• [Records excerpted from a collection]
+ + +

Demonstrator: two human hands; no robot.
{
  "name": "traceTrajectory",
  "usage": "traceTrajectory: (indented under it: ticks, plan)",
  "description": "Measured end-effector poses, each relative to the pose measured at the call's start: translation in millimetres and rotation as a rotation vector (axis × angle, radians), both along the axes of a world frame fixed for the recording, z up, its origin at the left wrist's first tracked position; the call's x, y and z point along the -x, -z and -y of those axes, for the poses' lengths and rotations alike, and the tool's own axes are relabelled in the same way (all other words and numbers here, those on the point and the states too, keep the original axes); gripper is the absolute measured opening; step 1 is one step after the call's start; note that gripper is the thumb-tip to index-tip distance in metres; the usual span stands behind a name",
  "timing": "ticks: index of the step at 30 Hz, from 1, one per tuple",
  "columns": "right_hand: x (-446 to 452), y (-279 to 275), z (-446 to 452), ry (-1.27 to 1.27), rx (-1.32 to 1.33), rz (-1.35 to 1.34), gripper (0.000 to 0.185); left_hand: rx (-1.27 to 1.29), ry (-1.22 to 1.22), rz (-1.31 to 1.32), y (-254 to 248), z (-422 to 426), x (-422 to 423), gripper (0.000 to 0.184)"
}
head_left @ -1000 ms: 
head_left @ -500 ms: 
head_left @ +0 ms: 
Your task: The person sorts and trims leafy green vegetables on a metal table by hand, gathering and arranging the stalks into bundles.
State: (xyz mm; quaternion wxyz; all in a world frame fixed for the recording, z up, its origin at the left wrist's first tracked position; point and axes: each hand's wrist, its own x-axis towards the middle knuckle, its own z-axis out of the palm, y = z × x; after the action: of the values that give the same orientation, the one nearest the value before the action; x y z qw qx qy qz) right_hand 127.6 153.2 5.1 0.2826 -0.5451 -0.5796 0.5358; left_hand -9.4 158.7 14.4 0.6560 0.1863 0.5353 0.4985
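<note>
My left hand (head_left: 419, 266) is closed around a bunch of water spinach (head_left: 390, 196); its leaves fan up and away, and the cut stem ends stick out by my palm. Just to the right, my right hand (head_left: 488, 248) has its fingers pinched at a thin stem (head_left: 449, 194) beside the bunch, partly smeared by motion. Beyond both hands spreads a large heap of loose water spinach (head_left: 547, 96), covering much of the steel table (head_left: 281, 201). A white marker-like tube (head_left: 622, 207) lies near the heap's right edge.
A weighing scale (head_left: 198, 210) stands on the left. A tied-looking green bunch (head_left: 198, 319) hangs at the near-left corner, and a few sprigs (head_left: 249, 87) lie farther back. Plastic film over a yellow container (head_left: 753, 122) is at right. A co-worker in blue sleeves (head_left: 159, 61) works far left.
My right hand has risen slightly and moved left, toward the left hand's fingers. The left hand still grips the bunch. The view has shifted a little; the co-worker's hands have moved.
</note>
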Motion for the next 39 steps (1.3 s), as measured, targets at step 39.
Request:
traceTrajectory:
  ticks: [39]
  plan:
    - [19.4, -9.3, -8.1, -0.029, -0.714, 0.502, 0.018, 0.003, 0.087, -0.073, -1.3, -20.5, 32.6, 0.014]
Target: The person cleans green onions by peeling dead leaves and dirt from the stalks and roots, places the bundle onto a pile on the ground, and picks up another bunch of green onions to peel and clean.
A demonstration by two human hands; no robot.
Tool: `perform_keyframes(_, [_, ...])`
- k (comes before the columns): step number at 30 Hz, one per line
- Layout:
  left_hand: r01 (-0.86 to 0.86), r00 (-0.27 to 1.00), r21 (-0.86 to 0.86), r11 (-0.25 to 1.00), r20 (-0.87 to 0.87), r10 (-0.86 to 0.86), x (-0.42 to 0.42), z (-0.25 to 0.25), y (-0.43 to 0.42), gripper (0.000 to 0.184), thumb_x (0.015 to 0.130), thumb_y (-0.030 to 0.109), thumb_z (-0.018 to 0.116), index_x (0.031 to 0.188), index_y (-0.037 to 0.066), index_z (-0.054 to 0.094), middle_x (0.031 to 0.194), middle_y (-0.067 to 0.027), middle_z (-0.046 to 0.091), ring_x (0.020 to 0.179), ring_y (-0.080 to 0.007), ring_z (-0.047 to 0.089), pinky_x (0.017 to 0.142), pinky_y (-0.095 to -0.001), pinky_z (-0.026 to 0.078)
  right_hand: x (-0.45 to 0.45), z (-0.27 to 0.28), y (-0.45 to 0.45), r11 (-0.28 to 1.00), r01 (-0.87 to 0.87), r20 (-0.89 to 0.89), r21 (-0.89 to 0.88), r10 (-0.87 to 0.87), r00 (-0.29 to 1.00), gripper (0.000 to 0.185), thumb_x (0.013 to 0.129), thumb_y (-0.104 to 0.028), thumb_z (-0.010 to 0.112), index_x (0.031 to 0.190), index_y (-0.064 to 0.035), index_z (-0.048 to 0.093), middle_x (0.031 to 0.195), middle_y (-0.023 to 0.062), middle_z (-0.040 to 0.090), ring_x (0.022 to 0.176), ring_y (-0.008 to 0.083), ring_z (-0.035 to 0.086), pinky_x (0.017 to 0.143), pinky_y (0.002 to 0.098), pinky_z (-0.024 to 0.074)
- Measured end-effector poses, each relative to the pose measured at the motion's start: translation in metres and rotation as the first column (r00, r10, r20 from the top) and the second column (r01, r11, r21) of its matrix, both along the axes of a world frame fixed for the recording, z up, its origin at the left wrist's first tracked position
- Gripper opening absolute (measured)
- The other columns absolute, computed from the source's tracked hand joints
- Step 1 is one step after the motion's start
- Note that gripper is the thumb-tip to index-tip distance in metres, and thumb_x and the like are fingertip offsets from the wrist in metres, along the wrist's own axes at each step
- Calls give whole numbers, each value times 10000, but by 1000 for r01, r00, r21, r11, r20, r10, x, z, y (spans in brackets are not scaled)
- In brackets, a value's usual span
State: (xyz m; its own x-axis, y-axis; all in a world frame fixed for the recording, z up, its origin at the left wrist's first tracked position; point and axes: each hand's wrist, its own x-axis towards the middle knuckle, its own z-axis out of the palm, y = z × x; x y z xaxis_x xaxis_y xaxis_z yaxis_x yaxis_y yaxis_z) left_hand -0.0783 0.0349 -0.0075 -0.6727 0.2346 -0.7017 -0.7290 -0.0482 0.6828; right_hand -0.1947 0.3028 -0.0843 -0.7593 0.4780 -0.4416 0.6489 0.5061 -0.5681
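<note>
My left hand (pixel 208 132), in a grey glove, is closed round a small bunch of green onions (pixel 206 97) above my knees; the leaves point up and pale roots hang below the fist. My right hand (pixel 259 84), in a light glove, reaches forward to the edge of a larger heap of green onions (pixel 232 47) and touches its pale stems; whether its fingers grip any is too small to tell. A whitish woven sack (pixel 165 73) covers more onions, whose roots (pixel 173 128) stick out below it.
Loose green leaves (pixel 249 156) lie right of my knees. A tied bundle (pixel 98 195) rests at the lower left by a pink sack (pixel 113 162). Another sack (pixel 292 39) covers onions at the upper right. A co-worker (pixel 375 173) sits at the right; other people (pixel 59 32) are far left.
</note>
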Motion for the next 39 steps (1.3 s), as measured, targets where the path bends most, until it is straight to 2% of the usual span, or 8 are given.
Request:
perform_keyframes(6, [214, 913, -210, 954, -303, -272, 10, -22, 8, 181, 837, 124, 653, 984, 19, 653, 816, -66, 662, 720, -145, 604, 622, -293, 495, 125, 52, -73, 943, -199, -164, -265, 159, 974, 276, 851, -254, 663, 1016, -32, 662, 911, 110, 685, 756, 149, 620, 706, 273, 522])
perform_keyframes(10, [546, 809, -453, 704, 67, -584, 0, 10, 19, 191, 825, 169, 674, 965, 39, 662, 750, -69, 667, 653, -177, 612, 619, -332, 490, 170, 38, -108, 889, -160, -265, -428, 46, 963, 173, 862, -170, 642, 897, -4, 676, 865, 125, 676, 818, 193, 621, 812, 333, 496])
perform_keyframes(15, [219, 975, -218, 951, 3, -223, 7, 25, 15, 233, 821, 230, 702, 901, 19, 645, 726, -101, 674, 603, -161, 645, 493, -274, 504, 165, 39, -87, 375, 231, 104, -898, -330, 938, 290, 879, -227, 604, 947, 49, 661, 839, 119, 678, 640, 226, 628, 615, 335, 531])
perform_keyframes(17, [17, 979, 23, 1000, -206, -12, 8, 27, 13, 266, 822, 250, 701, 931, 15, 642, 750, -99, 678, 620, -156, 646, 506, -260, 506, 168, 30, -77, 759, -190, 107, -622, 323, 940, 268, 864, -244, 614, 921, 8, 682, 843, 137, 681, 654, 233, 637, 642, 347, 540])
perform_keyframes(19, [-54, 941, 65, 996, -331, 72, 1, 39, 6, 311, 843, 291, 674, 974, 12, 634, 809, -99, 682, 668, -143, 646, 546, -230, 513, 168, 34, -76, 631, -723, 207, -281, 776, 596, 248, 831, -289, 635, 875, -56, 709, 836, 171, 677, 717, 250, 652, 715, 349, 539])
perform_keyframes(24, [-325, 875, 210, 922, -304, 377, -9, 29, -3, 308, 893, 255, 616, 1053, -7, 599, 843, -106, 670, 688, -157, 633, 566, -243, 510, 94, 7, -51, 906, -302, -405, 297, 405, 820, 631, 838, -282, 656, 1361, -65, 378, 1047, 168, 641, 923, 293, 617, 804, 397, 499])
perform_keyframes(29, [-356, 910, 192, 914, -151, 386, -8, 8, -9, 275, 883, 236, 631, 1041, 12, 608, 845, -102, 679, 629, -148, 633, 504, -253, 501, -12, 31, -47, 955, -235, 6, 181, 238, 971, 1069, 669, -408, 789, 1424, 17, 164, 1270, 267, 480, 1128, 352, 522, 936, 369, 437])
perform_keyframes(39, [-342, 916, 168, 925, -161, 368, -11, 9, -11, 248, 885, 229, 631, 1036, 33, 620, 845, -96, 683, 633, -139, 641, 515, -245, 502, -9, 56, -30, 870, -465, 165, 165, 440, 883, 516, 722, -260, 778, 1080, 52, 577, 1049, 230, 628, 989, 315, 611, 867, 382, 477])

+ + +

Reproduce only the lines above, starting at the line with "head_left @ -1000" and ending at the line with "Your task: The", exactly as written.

head_left @ -1000 ms: 
head_left @ -500 ms: 
head_left @ +0 ms: 
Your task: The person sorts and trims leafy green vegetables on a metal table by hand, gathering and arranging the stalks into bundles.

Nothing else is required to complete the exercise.